Prior to their divorce, Elkins and her husband purchased Casa Amesti (also known as Jose Amesti Casa), a historic adobe house in Monterey. Casa Amesti was originally built around 1830 by rancher Don Jose Amesti as a one-story house. Over the next 20 years the house grew wider and taller as Jose Amesti's fortunes improved. The house cost $5,000 in 1918. Elkins welcomed the challenge of restoring the crumbling 1830s building.

Casa Amesti was Elkins and Adler's first large scale collaboration. Adler installed all of the modern conveniences of the age and added details that would enhance the historic architecture. Adler juxtaposed a newly added classical features such as dentil cornices and fluted door casings against the house's rustic adobe walls and wide-planked ceilings.

Elkins filled the rooms with French and English antiques, American rugs, and chinoiserie. Her eclectic taste included 18th century Spanish portraits, Italian landscapes, a Matisse drawing, and a Parisian interior by Walter Gay. In 1924, House Beautiful called Casa Amesti "the finest of the restored old adobes."

Elkins lived in Casa Amesti for the next thirty-five years and she continued to add antique and Moderne pieces.

In 1953, Elkins died and left Casa Amesti to the National Trust for Historic Properties. Located at 516 Polk Street in Monterey, CA, Casa Amesti is leased to a private men's club, the Old Capital Club. . Many of the rooms remain exactly as Elkins left them.

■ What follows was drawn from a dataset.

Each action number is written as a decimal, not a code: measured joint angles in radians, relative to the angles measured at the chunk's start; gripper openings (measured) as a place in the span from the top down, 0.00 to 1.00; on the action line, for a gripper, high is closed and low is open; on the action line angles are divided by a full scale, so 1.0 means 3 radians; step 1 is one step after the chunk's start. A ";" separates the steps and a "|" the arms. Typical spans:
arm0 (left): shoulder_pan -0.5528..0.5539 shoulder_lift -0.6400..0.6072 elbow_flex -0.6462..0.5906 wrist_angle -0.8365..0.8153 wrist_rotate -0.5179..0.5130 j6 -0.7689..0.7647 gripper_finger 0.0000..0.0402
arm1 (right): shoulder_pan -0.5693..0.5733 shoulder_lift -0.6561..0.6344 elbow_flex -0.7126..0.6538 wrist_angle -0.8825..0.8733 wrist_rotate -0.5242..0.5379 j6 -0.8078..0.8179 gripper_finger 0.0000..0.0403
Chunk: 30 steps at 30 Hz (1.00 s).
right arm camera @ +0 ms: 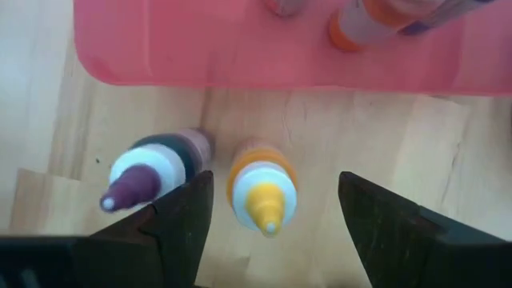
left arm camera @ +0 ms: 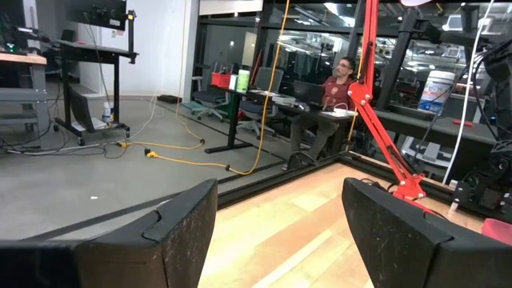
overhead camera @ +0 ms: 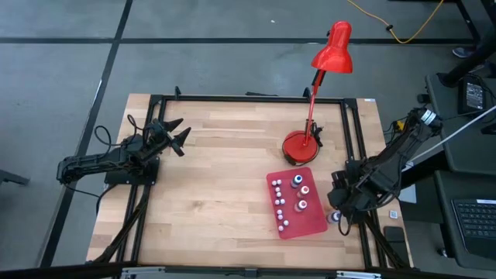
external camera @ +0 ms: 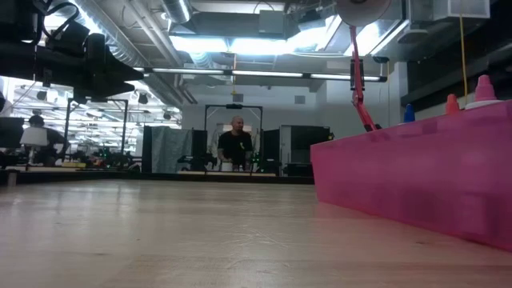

In 2010, Thomas Jayne included Casa Amesti in his book The Finest Rooms In America: 50 Influential Interiors from the 18th Century to the Present.

== Later life ==
Elkins's last commission was a house for Irma and Albert Schlesinger, parents of Nan Kemper. The house was constructed in 1951 with architect Gardner Dailey.

Elkins died at age 64 in San Francisco on August 26, 1953.